O amor é tudo o que precisamos?

Construir um relacionamento seguro é responsabilidade do terapeuta. Mas e se, tendo construído confiança e convencido o cliente de sua confiabilidade, o especialista entender que a única coisa que essa pessoa veio é destruir sua solidão?

Tenho uma mulher bonita, mas muito constrangida na recepção. Ela tem cerca de 40 anos, embora pareça ter no máximo trinta. Estou em terapia há cerca de um ano. Estamos bastante viscosos e sem progresso óbvio discutindo seu desejo e medo de mudar de emprego, conflitos com os pais, dúvidas, falta de limites claros, tiques… Os tópicos mudam tão rapidamente que não me lembro deles. Mas lembro-me que a principal coisa que sempre contornamos. Sua solidão.

Eu me pego pensando que ela não precisa tanto de terapia quanto alguém que finalmente não vai trair. Quem vai aceitá-la por quem ela é. Ela não vai franzir a testa porque ela não é perfeita de alguma forma. Abraços prontamente. Ela estará lá quando algo der errado... Ao pensar que tudo o que ela precisa é de amor!

E essa ideia traiçoeira de que meu trabalho com alguns clientes é apenas uma tentativa desesperada de preencher algum tipo de vazio não me visita pela primeira vez. Às vezes me parece que eu seria mais útil para essas pessoas se fosse seu amigo ou pessoa próxima. Mas nosso relacionamento é limitado pelos papéis atribuídos, a ética ajuda a não ultrapassar os limites, e entendo que na minha impotência há muito sobre o que é importante prestar atenção no trabalho.

“Parece-me que nos conhecemos há tanto tempo, mas nunca tocamos no principal”, digo a ela, porque sinto que agora é possível. Passei em todos os testes concebíveis e impensáveis. Eu sou meu. E lágrimas brotam em seus olhos. É aqui que começa a verdadeira terapia.
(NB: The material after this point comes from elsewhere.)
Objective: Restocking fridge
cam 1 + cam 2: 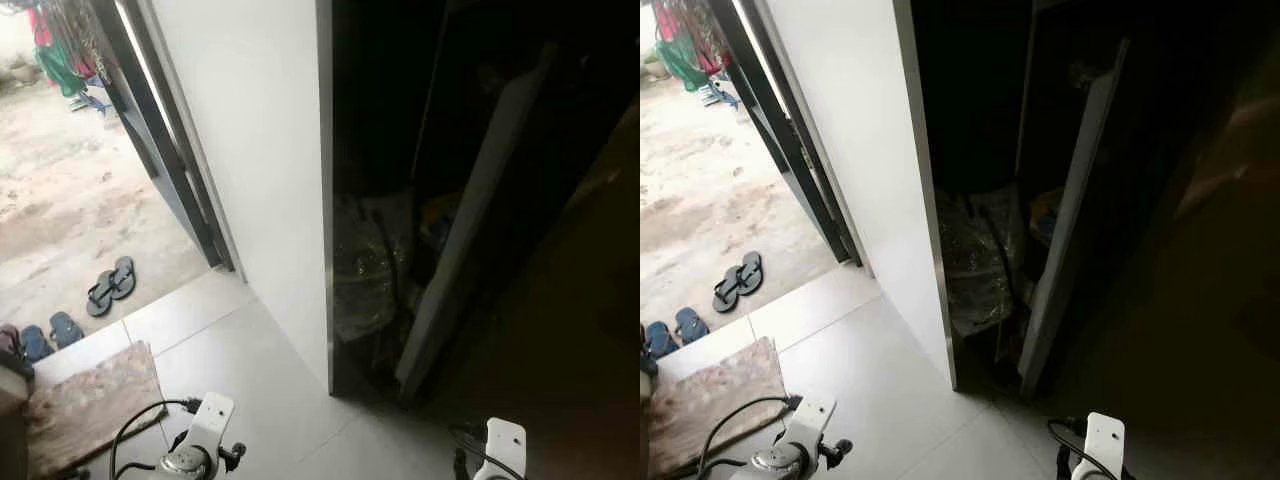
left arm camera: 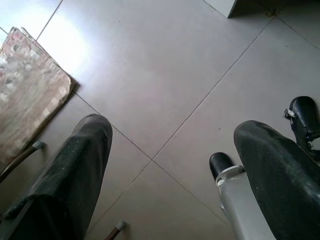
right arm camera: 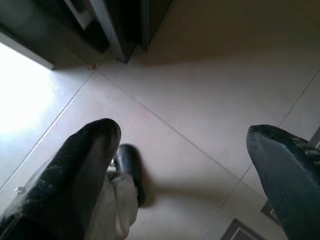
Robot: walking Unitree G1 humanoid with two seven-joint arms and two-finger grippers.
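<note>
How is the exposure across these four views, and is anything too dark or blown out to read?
Head views: the yard outside is bright, while the space beside the white panel is nearly black; only a crumpled plastic bag can be made out. Left wrist view: evenly lit, glare on the floor tiles, the left gripper open and sharp. Right wrist view: a blown-out patch at one edge, the right gripper open and slightly soft.

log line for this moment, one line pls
stage: facing fridge | fridge door: ajar, dark inside | left gripper: open, low over tile floor | right gripper: open, low, empty
</note>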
Falamos sobre muitas coisas: sobre como é difícil confiar nos homens se seu próprio pai nunca disse a verdade e usou você como escudo humano na frente de sua mãe. Sobre o quão impossível é imaginar que alguém vai te amar por quem você é, se desde cedo você só ouve que ninguém precisa de “tais” pessoas. Confiar em alguém ou apenas deixar alguém a menos de um quilômetro é assustador demais se a memória guarda lembranças de quem, chegando perto, causa uma dor inimaginável.

“Nunca estamos tão indefesos quanto quando amamos”, escreveu Sigmund Freud. Intuitivamente, todos nós entendemos por que alguém que foi queimado pelo menos uma vez tem medo de deixar esse sentimento entrar em sua vida novamente. Mas às vezes esse medo cresce até o tamanho do horror. E isso acontece, via de regra, com quem desde os primeiros dias de vida não tem outra experiência de vivenciar o amor, a não ser junto com a dor!

Passo a passo. Tópico após tópico. Junto com essa cliente, superamos resolutamente todos os seus medos e obstáculos, através de sua dor. Através do horror à possibilidade de ao menos imaginar que ela poderia se permitir amar. E então um dia ela não veio. Cancelou a reunião. Ela escreveu que tinha ido embora e com certeza entraria em contato quando voltasse. Mas nos encontramos apenas um ano depois.

Dizem que os olhos são a janela da alma. Compreendi a essência desse ditado apenas no dia em que vi essa mulher novamente. Em seus olhos não havia mais desespero e lágrimas congeladas, medo e ressentimento. Uma mulher veio a mim com quem não conhecíamos! Uma mulher com amor no coração.

E sim: mudou de emprego não amado, construiu limites nas relações com os pais, aprendeu a dizer “não”, começou a dançar! Ela lidou com tudo que a terapia nunca a ajudou a lidar. Mas a terapia a ajudou de outras maneiras. E novamente me peguei pensando: a única coisa que todos nós precisamos é de amor.